On Making Choices as a Mother

The thing about motherhood is that every decision you make has a trade-off and you have to choose your priorities. The sooner you can accept that, the less stressed and frustrated you will be and more accepting of your current life. The sooner you will find peace despite the voices in your head and despite what is happening around you.

The most important thing is to strive to be an empowered mother regardless of the choices we make because ultimately every mom wants the best for her kids and every family has a different “formula” (there is no formula though), what works for you may not work for others and vice versa. You just have to do what makes you feel right and what works best for all of you. And God knows how much our children will benefit more from empowered and happy moms instead of stressed out and insecure ones.

If we look at the Muslimah mummies in Islamic history, all of them had a different story of their own. Like Khadijah r.a. was a businesswoman, and Fatimah r.a. was a homemaker. But both were special in the eyes of Allah s.w.t. and Rasulullah s.a.w loved them both so so much. Allah blessed Aisyah r.a. with knowledge and Maryam raised Isa a.s. on her own. Rabiatul Adawiyah never married and Zainab r.a. went through a separation before being married to the Prophet s.a.w. Hajar found Zamzam while running between two mountains in searching for food for her baby SubhanAllah. 

Their challenges were different from each other and Allah purposely made it that way so there is something for everyone. Likewise, our children are unique individuals and so are we. We always read up about children being different from each other but hey, no two moms are alike too! My own mother and mother-in-law couldn’t be any more different MashaAllah, with their quirks and personalities – but they manage to raise us to the best of their capabilities Alhamdulillah.  

So whenever we catch ourselves comparing with other moms (as we usually do, let’s face it), we should insyaAllah try and be conscious of our thoughts – as most of the time they are whispers from the syaitan, who always wants you to feel bad about yourself. #goodvibesonly 

Allah said that “And no bearer of burdens will bear the burden of another. And if a heavily laden soul calls [another] to [carry some of] its load, nothing of it will be carried, even if he should be a close relative…” (excerpt of surah Fatir, verse 18).

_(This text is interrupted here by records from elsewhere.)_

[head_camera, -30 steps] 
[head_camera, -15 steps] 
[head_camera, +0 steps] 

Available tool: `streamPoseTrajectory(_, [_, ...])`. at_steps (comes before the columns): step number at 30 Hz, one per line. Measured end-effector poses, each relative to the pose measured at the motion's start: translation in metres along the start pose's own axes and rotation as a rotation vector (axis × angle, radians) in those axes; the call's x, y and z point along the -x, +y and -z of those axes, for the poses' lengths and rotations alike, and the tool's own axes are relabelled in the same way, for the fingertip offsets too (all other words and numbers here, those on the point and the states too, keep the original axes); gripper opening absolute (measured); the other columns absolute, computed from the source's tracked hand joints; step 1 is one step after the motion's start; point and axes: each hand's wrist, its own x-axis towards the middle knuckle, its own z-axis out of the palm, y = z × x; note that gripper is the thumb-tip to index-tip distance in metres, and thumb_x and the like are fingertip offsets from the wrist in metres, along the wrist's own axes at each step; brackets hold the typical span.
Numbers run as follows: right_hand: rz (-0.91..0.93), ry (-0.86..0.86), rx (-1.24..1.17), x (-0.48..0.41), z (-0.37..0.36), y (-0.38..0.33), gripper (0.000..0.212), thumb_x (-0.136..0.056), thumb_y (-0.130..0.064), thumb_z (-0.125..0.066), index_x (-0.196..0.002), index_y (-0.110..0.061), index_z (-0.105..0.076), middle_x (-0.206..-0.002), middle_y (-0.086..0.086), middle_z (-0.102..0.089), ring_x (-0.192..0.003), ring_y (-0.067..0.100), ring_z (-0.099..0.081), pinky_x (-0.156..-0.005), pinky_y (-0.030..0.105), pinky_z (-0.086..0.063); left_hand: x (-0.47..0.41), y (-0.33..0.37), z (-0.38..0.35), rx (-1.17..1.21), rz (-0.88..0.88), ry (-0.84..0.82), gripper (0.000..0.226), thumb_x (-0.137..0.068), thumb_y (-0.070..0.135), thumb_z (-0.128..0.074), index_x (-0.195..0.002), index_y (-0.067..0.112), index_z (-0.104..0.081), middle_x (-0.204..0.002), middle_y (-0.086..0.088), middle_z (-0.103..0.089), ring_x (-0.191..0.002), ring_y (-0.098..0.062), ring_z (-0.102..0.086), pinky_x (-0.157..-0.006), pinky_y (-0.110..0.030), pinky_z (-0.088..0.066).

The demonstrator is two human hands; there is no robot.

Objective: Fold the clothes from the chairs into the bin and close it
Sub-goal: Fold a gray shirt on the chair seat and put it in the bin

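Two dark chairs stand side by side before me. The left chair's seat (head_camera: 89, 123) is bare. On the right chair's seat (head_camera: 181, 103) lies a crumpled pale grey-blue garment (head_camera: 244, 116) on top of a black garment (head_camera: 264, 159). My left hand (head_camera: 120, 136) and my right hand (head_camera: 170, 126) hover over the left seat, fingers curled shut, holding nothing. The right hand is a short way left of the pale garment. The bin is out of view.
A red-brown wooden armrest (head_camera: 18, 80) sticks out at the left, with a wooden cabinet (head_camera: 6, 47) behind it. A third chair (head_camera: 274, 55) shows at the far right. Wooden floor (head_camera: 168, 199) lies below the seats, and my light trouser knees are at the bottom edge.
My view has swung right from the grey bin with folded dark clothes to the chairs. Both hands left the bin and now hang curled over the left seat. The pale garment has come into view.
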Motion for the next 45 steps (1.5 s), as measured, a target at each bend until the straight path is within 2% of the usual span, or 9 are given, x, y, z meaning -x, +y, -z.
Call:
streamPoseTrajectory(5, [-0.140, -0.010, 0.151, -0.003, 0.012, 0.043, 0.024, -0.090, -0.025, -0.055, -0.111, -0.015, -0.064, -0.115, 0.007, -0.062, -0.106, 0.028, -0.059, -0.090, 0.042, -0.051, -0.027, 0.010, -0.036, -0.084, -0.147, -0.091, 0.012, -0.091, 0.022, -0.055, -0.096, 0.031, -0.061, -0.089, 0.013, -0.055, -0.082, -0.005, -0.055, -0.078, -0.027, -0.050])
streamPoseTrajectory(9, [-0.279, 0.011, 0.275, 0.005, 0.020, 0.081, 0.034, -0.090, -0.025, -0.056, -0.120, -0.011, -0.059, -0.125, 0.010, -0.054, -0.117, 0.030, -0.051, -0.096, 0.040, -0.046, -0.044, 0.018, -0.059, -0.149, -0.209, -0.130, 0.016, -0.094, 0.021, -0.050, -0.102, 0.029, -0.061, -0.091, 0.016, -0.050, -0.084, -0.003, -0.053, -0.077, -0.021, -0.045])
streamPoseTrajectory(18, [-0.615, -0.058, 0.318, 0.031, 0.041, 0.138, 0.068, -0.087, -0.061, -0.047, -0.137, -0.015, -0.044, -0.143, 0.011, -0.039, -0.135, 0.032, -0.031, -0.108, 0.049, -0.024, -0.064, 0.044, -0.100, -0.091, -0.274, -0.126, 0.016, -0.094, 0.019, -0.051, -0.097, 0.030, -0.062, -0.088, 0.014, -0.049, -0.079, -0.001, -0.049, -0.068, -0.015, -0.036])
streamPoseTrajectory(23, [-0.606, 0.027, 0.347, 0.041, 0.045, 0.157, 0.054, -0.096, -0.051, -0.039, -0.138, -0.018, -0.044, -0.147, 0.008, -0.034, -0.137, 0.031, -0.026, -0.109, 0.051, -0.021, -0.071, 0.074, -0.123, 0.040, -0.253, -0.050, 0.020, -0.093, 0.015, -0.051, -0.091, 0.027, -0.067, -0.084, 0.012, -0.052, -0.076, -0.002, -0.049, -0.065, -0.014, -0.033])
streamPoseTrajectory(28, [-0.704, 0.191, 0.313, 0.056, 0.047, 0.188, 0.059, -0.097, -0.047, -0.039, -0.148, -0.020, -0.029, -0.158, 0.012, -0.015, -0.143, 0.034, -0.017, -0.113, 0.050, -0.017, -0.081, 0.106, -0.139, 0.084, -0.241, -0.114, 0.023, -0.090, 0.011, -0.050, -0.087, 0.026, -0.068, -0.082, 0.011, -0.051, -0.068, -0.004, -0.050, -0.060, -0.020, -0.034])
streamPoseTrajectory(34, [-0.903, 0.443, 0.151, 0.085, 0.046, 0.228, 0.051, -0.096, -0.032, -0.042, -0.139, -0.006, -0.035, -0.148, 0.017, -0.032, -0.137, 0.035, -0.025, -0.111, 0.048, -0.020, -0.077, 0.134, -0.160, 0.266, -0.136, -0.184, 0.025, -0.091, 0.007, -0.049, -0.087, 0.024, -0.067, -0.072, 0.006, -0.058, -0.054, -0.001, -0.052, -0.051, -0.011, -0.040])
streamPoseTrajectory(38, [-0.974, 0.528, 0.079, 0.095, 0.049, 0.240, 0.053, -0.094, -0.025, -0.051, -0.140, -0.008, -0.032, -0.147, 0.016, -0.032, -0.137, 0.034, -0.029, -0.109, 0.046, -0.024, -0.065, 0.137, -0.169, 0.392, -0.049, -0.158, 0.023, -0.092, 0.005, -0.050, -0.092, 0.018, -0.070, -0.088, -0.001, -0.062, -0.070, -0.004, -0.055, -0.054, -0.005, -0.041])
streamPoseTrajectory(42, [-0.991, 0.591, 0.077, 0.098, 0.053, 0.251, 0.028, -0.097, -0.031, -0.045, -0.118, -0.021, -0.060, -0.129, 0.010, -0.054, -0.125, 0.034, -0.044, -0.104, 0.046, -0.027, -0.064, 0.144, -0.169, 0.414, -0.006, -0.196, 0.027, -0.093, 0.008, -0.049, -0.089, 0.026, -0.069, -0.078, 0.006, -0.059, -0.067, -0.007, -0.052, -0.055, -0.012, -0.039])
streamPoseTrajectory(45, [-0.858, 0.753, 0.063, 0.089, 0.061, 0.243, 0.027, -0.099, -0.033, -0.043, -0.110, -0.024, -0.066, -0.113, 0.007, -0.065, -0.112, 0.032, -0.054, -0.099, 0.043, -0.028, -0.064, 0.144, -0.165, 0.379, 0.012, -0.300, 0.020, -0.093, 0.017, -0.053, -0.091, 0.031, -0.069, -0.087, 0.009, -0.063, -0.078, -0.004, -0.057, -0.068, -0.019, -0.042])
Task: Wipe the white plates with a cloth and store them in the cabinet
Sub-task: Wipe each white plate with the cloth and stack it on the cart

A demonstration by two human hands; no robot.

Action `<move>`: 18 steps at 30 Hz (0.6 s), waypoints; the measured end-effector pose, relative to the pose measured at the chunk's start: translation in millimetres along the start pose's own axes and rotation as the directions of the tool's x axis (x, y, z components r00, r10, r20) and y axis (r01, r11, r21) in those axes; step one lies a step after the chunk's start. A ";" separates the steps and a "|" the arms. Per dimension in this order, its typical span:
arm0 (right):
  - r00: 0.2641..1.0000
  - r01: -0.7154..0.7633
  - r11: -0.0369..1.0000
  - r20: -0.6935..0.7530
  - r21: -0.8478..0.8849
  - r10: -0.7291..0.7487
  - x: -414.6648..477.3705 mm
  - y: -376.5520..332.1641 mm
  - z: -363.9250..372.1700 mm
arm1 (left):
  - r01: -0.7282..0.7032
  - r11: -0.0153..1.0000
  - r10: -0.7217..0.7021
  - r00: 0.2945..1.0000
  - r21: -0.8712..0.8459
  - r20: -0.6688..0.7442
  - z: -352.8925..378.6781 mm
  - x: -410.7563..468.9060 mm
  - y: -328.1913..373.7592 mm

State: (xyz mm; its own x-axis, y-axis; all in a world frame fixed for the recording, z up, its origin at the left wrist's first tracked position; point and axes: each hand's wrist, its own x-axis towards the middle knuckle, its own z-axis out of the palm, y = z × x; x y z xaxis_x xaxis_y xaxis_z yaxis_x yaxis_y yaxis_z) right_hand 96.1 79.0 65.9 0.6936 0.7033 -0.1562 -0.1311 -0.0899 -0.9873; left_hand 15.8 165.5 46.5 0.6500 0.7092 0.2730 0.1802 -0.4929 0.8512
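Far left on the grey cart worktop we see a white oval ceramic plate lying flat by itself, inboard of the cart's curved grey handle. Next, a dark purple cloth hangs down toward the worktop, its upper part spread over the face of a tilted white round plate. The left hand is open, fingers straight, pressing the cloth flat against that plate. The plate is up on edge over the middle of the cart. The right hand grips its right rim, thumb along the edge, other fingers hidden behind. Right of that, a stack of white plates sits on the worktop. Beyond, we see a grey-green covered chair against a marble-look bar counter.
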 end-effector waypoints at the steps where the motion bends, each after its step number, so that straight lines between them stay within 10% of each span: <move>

So see? It’s totally okay that you have chosen this and not that or that happened and not this (like what you have planned). At the end of the day, only Allah’s redha is necessary, not anyone else’s. He knows Best.

2 thoughts on “On Making Choices as a Mother

  1. Salam sis, are you a mum already! If yes, alhamdulillah and congratulationsss. I’m not a mum yet but yea I was thinking about childcare alone has sooo many trade offs… even the most ideal sounding options of having our parents take care of kids or being a SAHM will have their own challenges and trade offs. oh wells, may Allah swt guide us as we strive to give the best to our children insyaAllah 🙂

    1. Wsalam sis, yes Alhamdulillah I am to a 9-month old now 🙂 Thank you! Yes that’s right. Whichever path you take will definitely have its challenges and you most probably may have to give something up, whether it is time or money. Well, that’s not all bad actually coz then it makes you just want to be better for your kids isn’t it? Life is a test afterall. To your beautiful du’a, InsyaAllah ameen!